Un slogan provocateur qui cache une autre réalité
Jordan Bardella a récemment été aperçu arborant un T-shirt portant le message « J’ai fait un cauchemar… J’étais de gauche ». Ce vêtement, distribué par la marque Hustle Wear, a rapidement attiré l’attention bien au-delà de son slogan provocateur.
Créée par des entrepreneurs installés dans le Nord de la France, cette enseigne commercialise ces articles en les présentant comme des produits français. Pourtant, les informations qui circulent racontent une tout autre histoire concernant leur origine réelle.
Made in Bangladesh malgré l’étiquette française
L’enquête révèle que les T-shirts seraient en réalité fabriqués au Bangladesh. Une contradiction majeure avec l’image de production locale mise en avant par la marque et ses ambassadeurs politiques.
Le décalage devient encore plus flagrant lorsqu’on examine la structure de prix. Les T-shirts vierges seraient achetés pour environ 3 euros pièce, avant d’être revendus 49,99 euros, voire 34,90 euros lors des promotions, après personnalisation.
Un succès commercial dans les rangs du RN
Ces articles connaissent actuellement un véritable engouement auprès des sympathisants du Rassemblement national. À l’approche de l’élection présidentielle de 2027, ces vêtements militants se multiplient dans les meetings et événements du parti.
L’ironie de la situation tient au positionnement politique du RN, formation qui défend régulièrement le localisme et la production française dans ses programmes et interventions publiques.
Une contradiction politique partagée
Le Rassemblement national n’est pas le seul mouvement politique pris dans cette contradiction. La France insoumise a connu une polémique similaire concernant des maillots marqués « Mélenchon 27 ».
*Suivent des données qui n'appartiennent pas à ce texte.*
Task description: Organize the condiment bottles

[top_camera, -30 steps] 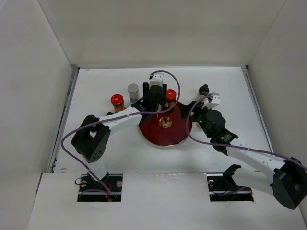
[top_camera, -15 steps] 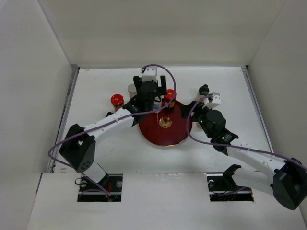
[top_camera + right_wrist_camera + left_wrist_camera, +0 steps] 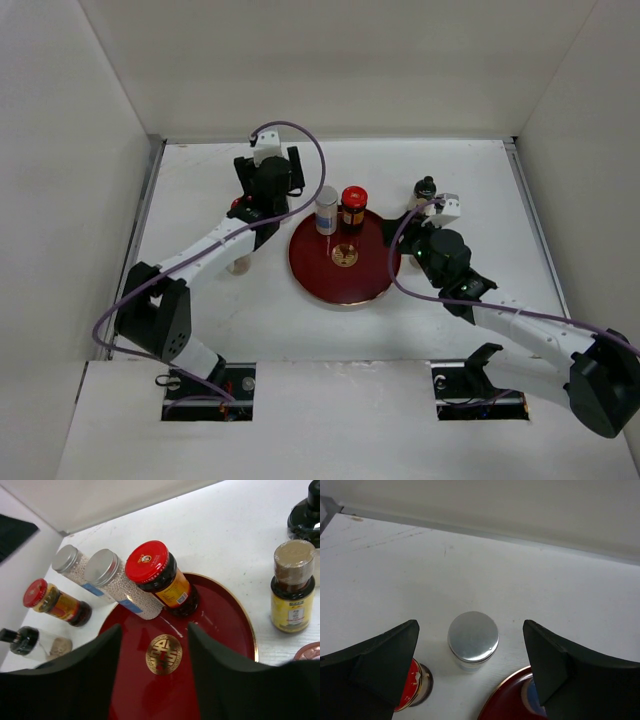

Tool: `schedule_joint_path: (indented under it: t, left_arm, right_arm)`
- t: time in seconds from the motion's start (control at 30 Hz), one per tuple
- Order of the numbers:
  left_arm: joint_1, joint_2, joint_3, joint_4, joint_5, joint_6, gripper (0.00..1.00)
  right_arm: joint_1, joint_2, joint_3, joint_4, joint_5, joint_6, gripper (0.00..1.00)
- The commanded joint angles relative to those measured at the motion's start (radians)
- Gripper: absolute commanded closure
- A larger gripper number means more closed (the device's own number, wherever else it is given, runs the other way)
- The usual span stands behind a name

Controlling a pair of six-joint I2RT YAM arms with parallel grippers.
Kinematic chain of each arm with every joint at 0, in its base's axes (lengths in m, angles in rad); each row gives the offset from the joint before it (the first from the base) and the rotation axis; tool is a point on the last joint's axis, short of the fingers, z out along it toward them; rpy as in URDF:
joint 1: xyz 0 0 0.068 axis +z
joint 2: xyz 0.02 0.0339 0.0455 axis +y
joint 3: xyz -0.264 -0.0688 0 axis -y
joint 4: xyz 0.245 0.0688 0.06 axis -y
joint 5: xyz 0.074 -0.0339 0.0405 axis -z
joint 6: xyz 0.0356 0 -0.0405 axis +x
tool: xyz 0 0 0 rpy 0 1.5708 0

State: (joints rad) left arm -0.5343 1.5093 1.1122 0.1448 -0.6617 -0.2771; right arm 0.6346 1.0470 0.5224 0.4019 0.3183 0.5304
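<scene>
Worktop (image 3: 480, 170): white and walled in; it carries everything.
Tray (image 3: 345, 285): round, dark red with a gold emblem, mid-worktop. A silver-capped jar (image 3: 326, 205) and a red-capped jar (image 3: 353, 203) stand side by side at its far rim.
Left fingers (image 3: 380, 660): spread wide and holding nothing, hanging above the worktop behind the tray's left side.
Right fingers (image 3: 75, 680): apart and empty, over the tray's near-right side.
Target jar (image 3: 473, 639): silver cap, upright on the worktop just outside the tray rim. In the left wrist view it sits between the two fingers, roughly centred.
Amber jar (image 3: 412, 682): red cap, just beside the target and partly hidden behind the finger on the view's left.
Other bottles: a yellow-labelled bottle (image 3: 292, 587) stands right of the tray and a black-capped bottle (image 3: 17, 640) far to its left, both on the worktop.
Step, as judged: take the target jar and set it on the tray with the two already there.
Doing it well: keep the cap centred in the gap and come straight down. Watch that one finger clears the amber jar and the other clears the tray rim. Close on the glass below the cap, then lift clear before moving sideways.
</scene>
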Motion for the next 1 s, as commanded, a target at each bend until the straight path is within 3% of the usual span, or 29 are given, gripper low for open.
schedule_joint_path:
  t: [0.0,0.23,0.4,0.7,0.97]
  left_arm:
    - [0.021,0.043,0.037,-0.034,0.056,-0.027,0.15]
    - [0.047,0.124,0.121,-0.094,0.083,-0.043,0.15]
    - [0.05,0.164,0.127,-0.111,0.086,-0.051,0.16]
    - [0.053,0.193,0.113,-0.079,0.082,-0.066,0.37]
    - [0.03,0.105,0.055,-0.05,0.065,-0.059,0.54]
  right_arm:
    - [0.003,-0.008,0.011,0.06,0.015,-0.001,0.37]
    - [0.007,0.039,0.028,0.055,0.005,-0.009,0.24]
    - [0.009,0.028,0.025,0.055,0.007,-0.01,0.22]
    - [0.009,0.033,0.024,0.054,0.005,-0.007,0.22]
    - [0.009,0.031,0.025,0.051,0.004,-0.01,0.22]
Ces produits dérivés avaient été fabriqués en Pologne, provoquant des critiques identiques sur l’écart entre les discours sur la relocalisation industrielle et les choix commerciaux concrets des formations politiques.
Un débat qui dépasse les clivages
Cette affaire met en lumière une incohérence transpartisane. Qu’il s’agisse de la droite nationaliste ou de la gauche radicale, les partis qui revendiquent le plus fermement la défense de la production nationale semblent parfois privilégier des solutions plus économiques pour leurs produits dérivés.
Le débat soulève des questions sur la sincérité des engagements politiques en matière de relocalisation industrielle et d’achat responsable, alors que les campagnes électorales se préparent activement.